HOW TO COMPLETE THIS TASK = Start at the line in the entries below that contains "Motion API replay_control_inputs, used", stop at the line that contains "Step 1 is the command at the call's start", and output exactly the lines in that span, both ends included.

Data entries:
....................

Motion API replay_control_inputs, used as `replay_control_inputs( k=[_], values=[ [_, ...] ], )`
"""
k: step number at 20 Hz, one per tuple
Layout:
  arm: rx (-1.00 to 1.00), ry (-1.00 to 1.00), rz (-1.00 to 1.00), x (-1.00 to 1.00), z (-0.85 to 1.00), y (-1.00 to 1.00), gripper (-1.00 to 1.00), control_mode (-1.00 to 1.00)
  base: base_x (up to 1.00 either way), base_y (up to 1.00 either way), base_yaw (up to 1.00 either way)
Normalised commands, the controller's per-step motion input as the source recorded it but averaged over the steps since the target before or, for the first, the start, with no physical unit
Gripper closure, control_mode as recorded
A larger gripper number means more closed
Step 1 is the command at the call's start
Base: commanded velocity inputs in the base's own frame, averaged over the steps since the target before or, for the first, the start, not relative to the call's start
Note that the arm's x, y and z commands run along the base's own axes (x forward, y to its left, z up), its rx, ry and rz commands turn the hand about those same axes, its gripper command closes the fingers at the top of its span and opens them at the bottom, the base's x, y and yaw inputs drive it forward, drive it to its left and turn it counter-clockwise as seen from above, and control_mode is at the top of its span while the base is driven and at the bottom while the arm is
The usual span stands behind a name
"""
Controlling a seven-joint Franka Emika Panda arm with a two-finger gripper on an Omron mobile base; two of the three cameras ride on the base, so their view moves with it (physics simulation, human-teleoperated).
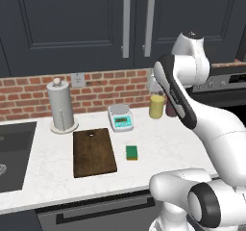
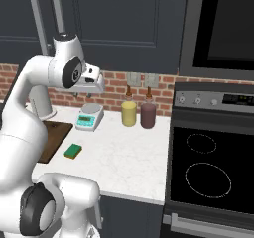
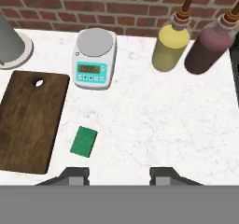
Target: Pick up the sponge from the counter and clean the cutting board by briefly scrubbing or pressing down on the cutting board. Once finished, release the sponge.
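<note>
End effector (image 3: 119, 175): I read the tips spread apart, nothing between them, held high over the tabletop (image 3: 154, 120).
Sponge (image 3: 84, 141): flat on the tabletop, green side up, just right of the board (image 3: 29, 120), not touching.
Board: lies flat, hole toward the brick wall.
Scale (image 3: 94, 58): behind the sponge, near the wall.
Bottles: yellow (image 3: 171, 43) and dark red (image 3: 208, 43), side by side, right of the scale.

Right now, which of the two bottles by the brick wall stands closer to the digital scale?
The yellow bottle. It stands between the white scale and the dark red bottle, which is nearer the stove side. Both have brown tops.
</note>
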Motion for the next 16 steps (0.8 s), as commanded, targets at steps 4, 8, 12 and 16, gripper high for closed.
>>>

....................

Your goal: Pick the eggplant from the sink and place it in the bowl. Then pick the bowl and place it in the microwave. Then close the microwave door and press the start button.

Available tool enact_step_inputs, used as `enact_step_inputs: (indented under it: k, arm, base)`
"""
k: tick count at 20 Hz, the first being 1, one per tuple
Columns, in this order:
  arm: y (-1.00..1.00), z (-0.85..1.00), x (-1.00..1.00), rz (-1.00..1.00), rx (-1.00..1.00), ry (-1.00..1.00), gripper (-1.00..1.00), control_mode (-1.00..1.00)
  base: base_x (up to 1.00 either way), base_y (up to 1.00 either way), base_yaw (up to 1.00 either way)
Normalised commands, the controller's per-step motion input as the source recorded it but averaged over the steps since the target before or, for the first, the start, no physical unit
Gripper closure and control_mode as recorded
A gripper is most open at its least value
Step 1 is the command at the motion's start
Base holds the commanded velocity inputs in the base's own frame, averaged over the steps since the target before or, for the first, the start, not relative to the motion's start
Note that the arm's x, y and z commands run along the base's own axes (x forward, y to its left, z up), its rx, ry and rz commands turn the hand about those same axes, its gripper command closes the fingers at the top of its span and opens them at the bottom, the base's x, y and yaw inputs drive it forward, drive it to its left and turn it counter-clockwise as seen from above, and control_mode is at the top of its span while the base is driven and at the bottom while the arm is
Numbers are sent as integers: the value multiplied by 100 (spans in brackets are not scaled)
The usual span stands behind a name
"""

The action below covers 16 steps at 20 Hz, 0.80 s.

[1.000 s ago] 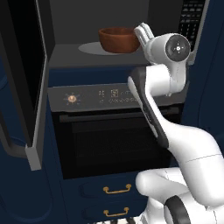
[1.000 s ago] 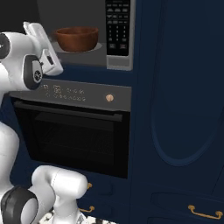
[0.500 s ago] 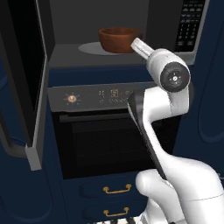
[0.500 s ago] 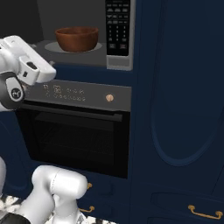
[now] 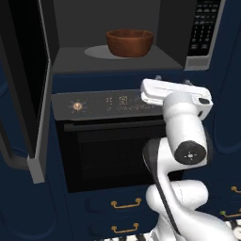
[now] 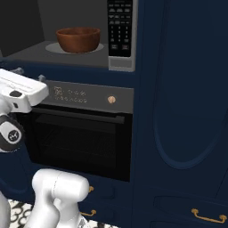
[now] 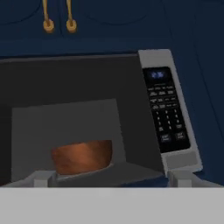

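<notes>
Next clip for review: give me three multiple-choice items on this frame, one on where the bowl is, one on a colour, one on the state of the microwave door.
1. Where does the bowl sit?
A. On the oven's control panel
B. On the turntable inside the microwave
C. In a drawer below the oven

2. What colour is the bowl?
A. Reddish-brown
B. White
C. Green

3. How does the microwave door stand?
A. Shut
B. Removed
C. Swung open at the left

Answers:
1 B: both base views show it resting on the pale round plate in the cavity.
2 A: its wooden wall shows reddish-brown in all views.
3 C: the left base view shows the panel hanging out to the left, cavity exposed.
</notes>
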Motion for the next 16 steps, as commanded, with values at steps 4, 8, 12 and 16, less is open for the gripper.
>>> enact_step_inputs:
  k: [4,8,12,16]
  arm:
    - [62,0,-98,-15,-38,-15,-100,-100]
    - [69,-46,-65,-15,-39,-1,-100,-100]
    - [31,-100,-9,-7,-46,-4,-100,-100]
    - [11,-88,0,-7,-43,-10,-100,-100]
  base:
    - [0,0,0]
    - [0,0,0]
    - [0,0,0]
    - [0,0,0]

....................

REPLY =
Motion API replay_control_inputs, used as `replay_control_inputs( k=[_], values=[ [_, ...] ], )`
"""
k: step number at 20 Hz, one per tuple
Layout:
  arm: rx (-1.00 to 1.00), ry (-1.00 to 1.00), rz (-1.00 to 1.00), x (-1.00 to 1.00), z (-0.85 to 1.00), y (-1.00 to 1.00), gripper (-1.00 to 1.00), control_mode (-1.00 to 1.00)
  base: base_x (up to 1.00 either way), base_y (up to 1.00 either way), base_yaw (up to 1.00 either way)
Normalised commands, the controller's per-step motion input as the source recorded it but averaged over the steps since the target before or, for the first, the start, with no physical unit
Gripper closure, control_mode as recorded
A larger gripper number means more closed
Step 1 is the command at the call's start

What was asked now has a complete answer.